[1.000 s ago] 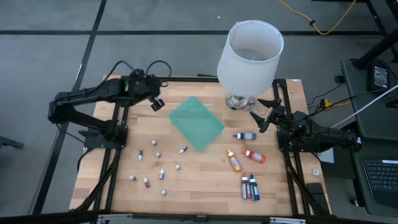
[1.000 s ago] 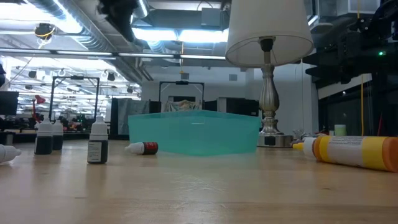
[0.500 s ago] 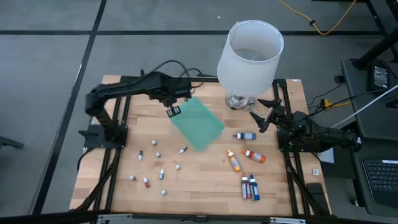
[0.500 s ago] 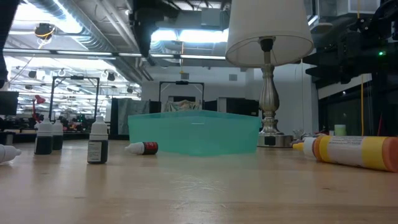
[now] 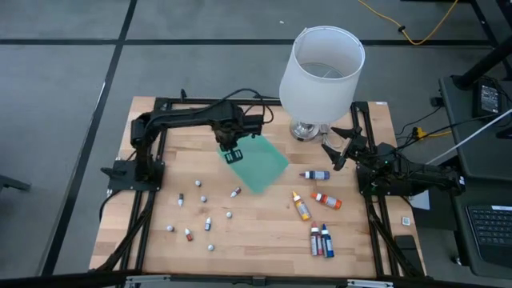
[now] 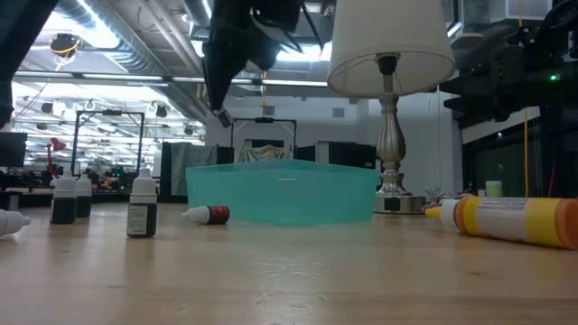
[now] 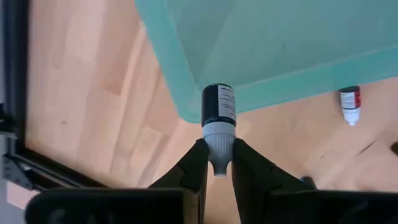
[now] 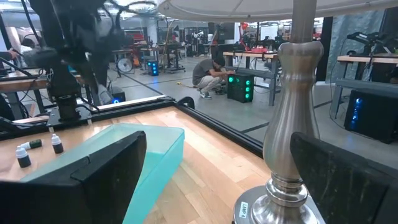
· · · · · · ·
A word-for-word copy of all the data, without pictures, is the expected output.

ANSWER TO THIS TASK:
[1.000 s ago] 
[1.000 s ago] 
[0.500 s ago] 
[0.500 s ago] 
[now] 
[now] 
[now] 
[now] 

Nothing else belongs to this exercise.